O ministro da Defesa Nacional, José Pedro Aguiar-Branco, afirmou esta sexta-feira que a abertura do Colégio Militar ao internato feminino «enriquece» a instituição.

«É uma matéria inquestionável para nós», afirmou Aguiar-Branco, assumindo que, nesta matéria, há uma «divergência insanável» entre o Governo e a direção da Associação de Antigos Alunos do Colégio Militar (AAACM).

Os antigos alunos do Colégio Militar manifestam-se esta sexta-feira num «protesto silencioso» contra as «mudanças abruptas» introduzidas pelo Ministério da Defesa, que «descaracterizarão e matarão o Colégio Militar»,durante a cerimónia de abertura solene do ano letivo na instituição.
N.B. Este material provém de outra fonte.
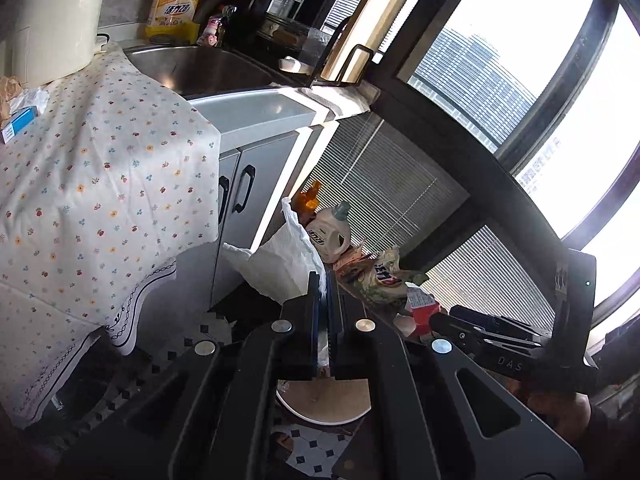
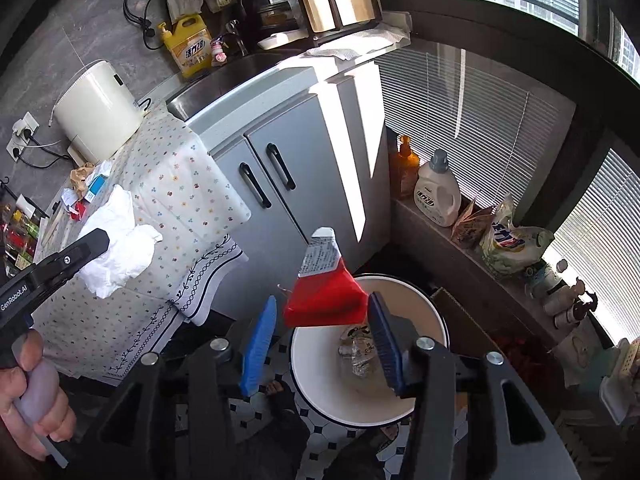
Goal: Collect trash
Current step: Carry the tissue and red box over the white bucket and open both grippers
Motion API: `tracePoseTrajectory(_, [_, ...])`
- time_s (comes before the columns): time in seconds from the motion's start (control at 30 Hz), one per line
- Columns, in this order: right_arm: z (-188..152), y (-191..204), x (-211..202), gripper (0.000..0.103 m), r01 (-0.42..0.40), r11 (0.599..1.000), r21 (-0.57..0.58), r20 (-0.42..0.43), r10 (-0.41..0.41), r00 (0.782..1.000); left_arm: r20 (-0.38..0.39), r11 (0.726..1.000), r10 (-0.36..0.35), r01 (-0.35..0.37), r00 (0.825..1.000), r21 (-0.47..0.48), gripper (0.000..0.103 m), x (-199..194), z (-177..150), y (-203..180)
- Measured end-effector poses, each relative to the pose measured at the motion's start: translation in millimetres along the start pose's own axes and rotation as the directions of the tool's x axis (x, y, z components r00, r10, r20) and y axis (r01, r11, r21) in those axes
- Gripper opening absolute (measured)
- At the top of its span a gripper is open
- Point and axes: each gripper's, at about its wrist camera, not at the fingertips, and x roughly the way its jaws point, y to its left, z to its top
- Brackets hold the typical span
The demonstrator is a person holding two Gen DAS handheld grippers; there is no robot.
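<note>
Here the right gripper [image 2: 320,332] hangs over the white bin [image 2: 436,316], jaws apart, the red carton [image 2: 326,300] loose between them, touching the right pad. The left gripper [image 1: 323,280], jaws clamped on a crumpled white tissue [image 2: 120,240], is beside the flowered cloth [image 2: 176,192].

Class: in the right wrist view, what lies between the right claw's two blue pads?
The red carton sits in the open right claw, touching only the right-hand pad, above the white bin.
</note>
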Motion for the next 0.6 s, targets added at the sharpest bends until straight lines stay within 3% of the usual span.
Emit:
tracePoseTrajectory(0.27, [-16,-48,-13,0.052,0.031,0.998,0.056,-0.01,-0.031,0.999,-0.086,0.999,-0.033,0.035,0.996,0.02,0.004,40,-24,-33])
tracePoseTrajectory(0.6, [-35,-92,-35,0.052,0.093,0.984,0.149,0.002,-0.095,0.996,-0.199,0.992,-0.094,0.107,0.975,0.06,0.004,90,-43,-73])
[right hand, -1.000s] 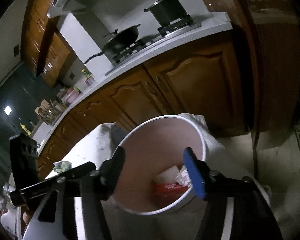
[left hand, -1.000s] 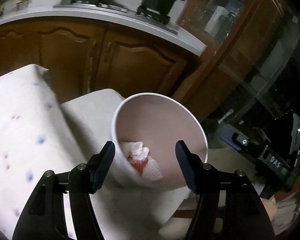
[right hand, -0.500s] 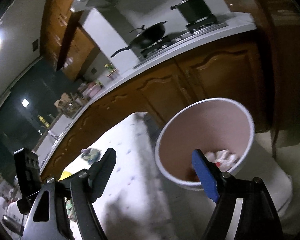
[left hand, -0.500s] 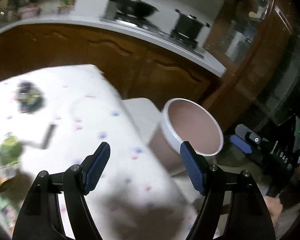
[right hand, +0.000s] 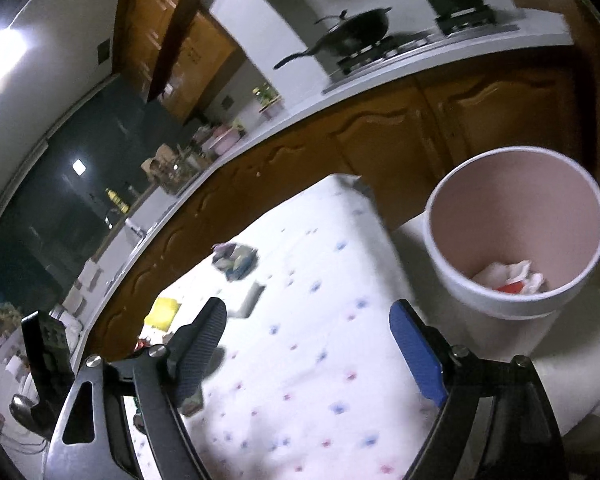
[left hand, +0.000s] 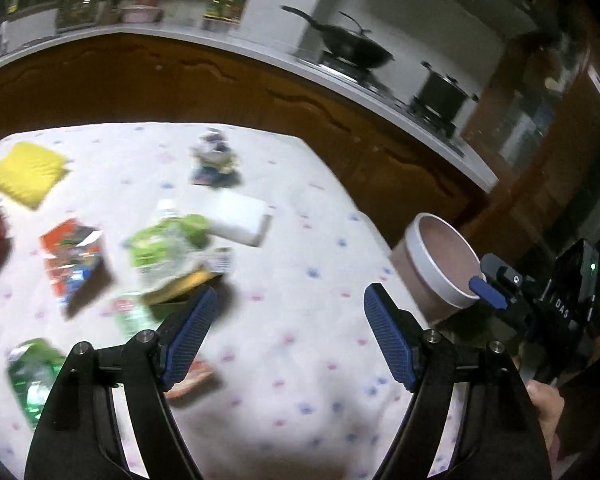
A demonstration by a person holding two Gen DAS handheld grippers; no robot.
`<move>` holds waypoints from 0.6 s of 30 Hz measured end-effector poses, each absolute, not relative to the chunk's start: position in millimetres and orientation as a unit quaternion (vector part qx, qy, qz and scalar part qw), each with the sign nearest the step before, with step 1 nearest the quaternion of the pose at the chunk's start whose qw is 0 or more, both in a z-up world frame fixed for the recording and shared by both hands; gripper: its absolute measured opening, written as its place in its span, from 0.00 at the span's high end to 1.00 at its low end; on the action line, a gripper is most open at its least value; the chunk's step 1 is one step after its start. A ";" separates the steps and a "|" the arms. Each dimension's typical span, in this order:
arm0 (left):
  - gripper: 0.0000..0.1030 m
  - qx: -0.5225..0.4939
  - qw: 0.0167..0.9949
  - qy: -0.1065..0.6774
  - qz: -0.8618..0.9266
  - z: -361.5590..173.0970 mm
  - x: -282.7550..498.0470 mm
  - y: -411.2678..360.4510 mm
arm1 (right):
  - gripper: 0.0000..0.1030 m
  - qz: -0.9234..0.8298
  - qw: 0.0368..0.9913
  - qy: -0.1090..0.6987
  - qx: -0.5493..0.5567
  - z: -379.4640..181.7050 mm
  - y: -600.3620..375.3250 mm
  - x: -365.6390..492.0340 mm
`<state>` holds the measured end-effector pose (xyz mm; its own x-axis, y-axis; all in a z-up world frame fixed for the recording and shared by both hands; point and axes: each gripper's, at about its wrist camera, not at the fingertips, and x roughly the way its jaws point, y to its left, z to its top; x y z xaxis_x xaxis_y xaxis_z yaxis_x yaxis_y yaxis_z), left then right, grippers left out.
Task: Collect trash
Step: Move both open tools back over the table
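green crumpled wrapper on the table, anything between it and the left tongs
Nothing visible blocks it. The left tongs hang open above the dotted white tablecloth, and the crumpled green plastic wrapper lies just ahead of the left finger.

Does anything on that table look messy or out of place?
Yes: crumpled wrappers, like the green one and the red one, lie scattered over the tablecloth. The bin beside the table holds only a few scraps.

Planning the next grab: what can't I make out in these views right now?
- Left wrist view: wrappers smeared by motion blur; labels unreadable.
- Left wrist view: bin contents hidden by its near wall.
- Right wrist view: most trash hidden behind the left finger.
- Right wrist view: bin floor partly hidden by rim.
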<state>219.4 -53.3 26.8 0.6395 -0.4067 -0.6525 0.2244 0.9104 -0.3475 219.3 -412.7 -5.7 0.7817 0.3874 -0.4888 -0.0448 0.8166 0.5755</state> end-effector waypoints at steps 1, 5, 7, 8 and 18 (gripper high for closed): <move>0.25 -0.122 0.899 0.384 -0.169 27.5 218.2 -44.6 | 0.16 0.124 0.901 0.311 0.277 -6.6 -405.8 220.6; 0.25 -0.131 0.906 0.378 -0.136 28.1 213.3 -9.7 | 0.16 0.139 0.897 0.320 0.270 -9.0 -384.8 223.0; 0.25 -0.140 0.907 0.377 -0.126 27.8 211.9 4.8 | 0.16 0.148 0.896 0.324 0.264 -9.9 -372.4 224.5; 0.25 -0.142 0.907 0.376 -0.124 29.1 211.9 7.6 | 0.16 0.151 0.896 0.327 0.261 -10.0 -367.3 225.7; 0.24 -0.154 0.916 0.362 -0.073 29.1 206.3 59.5 | 0.16 0.185 0.895 0.339 0.222 -5.3 -312.6 241.5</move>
<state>206.3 59.5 29.1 0.7272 -0.2455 -0.6410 0.0218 0.9416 -0.3359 241.5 -312.6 -5.3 0.7017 0.4815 -0.5251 -0.1811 0.8334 0.5222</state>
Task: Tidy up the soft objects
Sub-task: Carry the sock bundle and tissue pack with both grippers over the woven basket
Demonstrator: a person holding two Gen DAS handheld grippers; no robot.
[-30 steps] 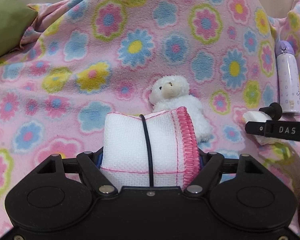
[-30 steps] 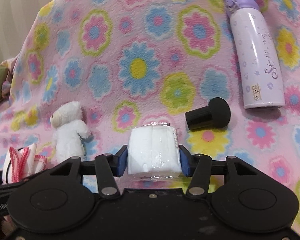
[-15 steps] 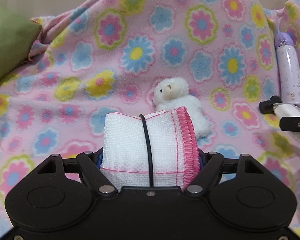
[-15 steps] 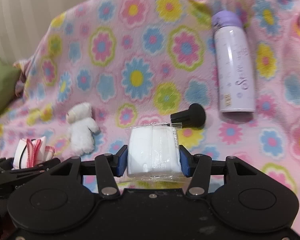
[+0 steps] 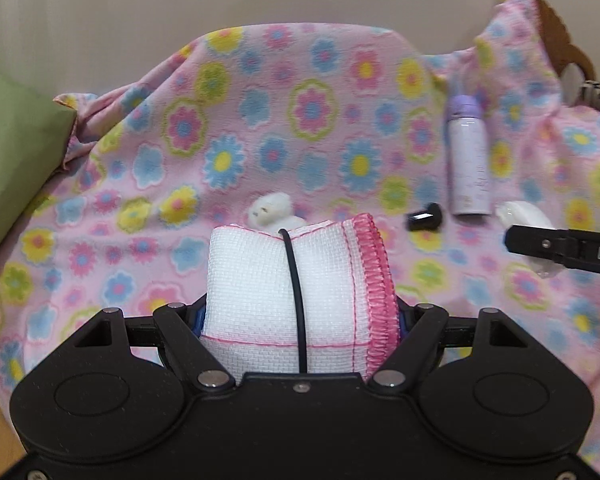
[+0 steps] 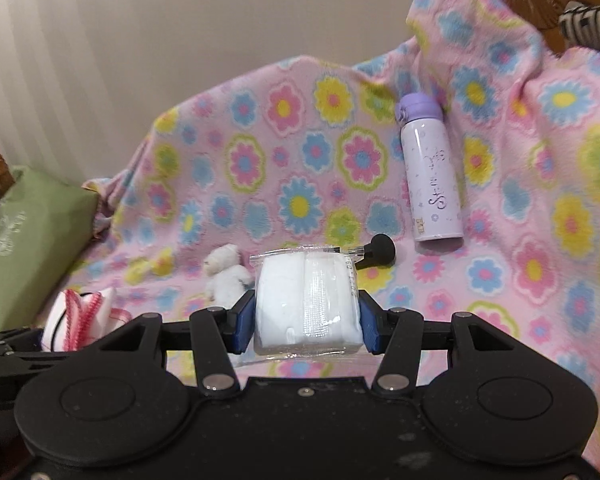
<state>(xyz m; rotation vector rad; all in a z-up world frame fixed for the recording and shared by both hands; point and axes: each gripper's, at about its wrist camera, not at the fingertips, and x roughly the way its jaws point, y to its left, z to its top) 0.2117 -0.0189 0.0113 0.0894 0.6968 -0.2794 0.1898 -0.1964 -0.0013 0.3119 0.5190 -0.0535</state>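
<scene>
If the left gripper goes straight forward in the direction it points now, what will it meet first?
Probably the small white plush: it lies on the blanket right behind the folded cloth that the left gripper holds. Depth is unclear, so it may pass just above it.

A pink fleece blanket (image 6: 300,152) printed with blue, pink and yellow flowers covers the surface that carries everything. On it lie a small white plush bear (image 6: 225,273), a black mushroom-shaped knob (image 6: 378,249) to its right, and a lilac bottle (image 6: 431,174) on its side, cap pointing away. A green cushion (image 5: 16,156) sits at the blanket's left edge
</scene>
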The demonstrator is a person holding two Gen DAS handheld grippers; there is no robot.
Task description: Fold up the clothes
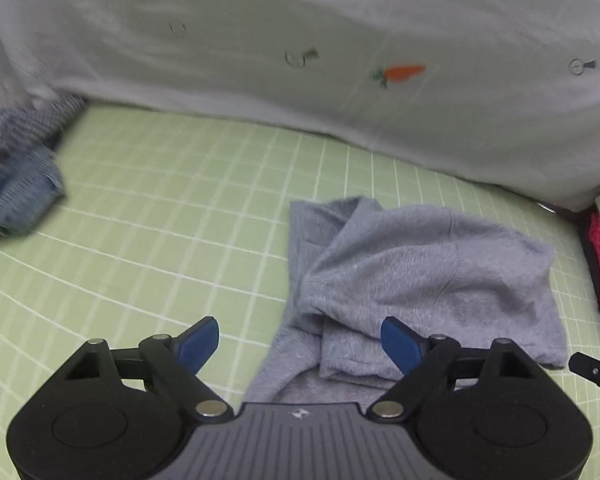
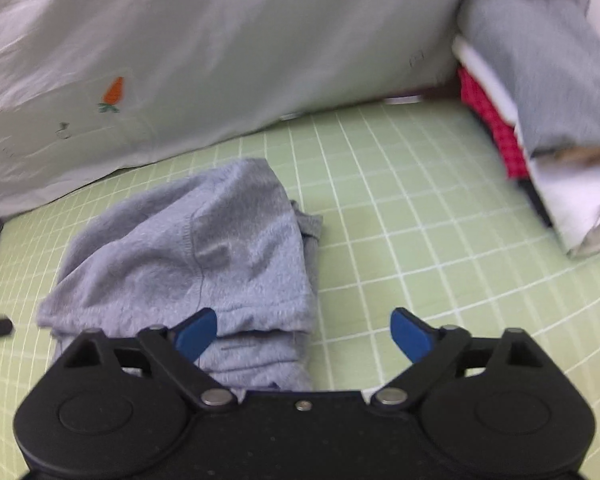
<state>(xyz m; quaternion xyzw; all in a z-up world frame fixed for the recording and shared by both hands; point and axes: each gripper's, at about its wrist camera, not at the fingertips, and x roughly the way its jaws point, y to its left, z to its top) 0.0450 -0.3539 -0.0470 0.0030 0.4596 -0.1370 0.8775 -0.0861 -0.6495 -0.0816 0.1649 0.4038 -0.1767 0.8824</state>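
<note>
Over at nine o'clock in the left wrist view sits a rumpled blue-and-white checked garment (image 1: 16, 168), well apart from the action, so there's plenty of open green grid-lined mat (image 1: 160, 208) between it and the centre. Now the left gripper (image 1: 300, 340), blue fingers spread wide and holding nothing, hovers over the near left edge of the crumpled grey knit garment (image 1: 412, 276), which lies bunched at about four o'clock on the mat, layers heaped and one flap twisted across the middle. There's the worry: pinch that heap now and I'd say more than one layer comes up together, dragging the whole bundle rather than opening it. Behind, from ten to two o'clock, the pale sheet with orange carrot prints (image 1: 340, 40) hangs close as a backdrop, so a big lift away could snag it. Moving right: the right gripper (image 2: 304, 332), fingers equally wide and empty, sits at the grey garment's near right corner, half over bare mat. Clear room runs toward three o'clock, but the stack of folded clothes with a red checked layer (image 2: 496, 128) at two o'clock bounds it; a wide sweep could topple that.
</note>
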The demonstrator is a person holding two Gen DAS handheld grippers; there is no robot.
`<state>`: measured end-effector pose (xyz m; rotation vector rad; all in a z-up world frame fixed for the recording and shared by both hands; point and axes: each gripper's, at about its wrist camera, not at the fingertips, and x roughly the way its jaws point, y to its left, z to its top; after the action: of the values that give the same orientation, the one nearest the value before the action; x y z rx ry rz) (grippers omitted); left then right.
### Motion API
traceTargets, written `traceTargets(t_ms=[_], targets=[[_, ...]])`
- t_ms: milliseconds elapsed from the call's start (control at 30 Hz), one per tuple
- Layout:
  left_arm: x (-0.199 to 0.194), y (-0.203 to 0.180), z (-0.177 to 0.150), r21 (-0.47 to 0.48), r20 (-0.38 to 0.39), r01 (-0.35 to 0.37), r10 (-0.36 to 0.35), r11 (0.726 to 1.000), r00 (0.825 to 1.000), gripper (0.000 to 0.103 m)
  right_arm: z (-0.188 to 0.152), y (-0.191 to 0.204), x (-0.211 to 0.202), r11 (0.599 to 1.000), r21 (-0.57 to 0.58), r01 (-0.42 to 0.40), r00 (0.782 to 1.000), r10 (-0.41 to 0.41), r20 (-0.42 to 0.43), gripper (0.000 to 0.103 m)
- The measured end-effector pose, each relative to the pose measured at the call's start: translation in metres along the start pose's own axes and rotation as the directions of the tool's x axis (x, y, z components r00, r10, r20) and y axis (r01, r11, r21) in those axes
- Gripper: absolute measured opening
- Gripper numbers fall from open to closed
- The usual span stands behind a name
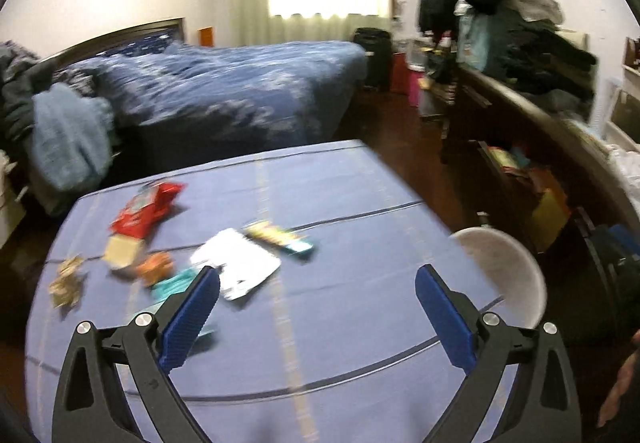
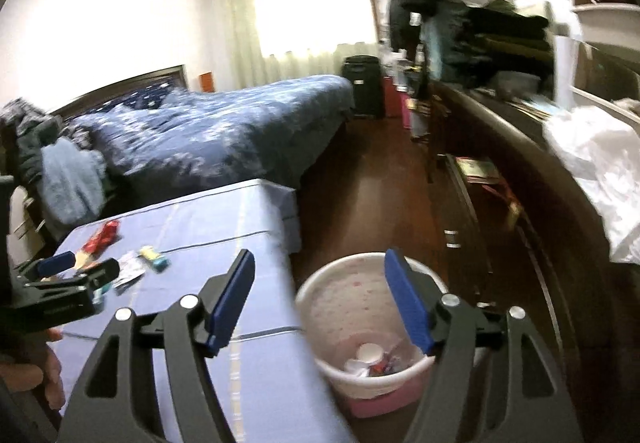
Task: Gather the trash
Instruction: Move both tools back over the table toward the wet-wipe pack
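Several wrappers lie on the blue-clothed table [image 1: 340, 323]: a red packet [image 1: 146, 209], a silver foil pouch [image 1: 238, 263], a yellow-teal wrapper [image 1: 280, 237], an orange piece [image 1: 154, 267], a teal scrap [image 1: 172, 283] and a crumpled tan wrapper [image 1: 66, 281]. My left gripper [image 1: 318, 279] is open and empty, just above the table near the foil pouch; it also shows in the right wrist view [image 2: 76, 263]. My right gripper [image 2: 320, 263] is open and empty above the white-and-pink bin [image 2: 332, 291], which holds a cup and scraps. The bin's rim also shows in the left wrist view [image 1: 516, 263].
A bed [image 1: 224, 91] with a blue cover stands beyond the table. A dark dresser [image 2: 520, 171] piled with clothes runs along the right wall. Wooden floor [image 2: 372, 183] lies between bed, table and dresser. The bin stands on the floor at the table's right edge.
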<state>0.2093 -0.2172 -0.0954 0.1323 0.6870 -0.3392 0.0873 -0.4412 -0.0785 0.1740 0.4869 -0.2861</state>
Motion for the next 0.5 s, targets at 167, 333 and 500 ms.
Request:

Em causa está a alteração do modelo de admissões no Colégio Militar, que, a partir deste ano letivo, passou a funcionar em regime misto.

A partir do próximo ano letivo, está previsto que seja possível coexistir internato masculino e internato feminino.

Para o ministro, a presença de meninas no Colégio Militar permite uma «maior atratividade» e o «reforço» da qualidade da instituição, invertendo a tendência dos últimos anos, que tem tido cada vez menos alunos.

Aguiar-Branco garantiu que a integração das 50 alunas que já frequentam o Colégio Militar tem sido «fácil, simples e positiva», num clima «absolutamente sereno».

O internato feminino no ensino militar esteve, até agora, limitado ao Instituto de Odivelas, cuja extinção foi anunciada pelo Governo.

Os antigos alunos e associações de pais de ambas as instituições têm vindo a criticar publicamente a alteração do modelo.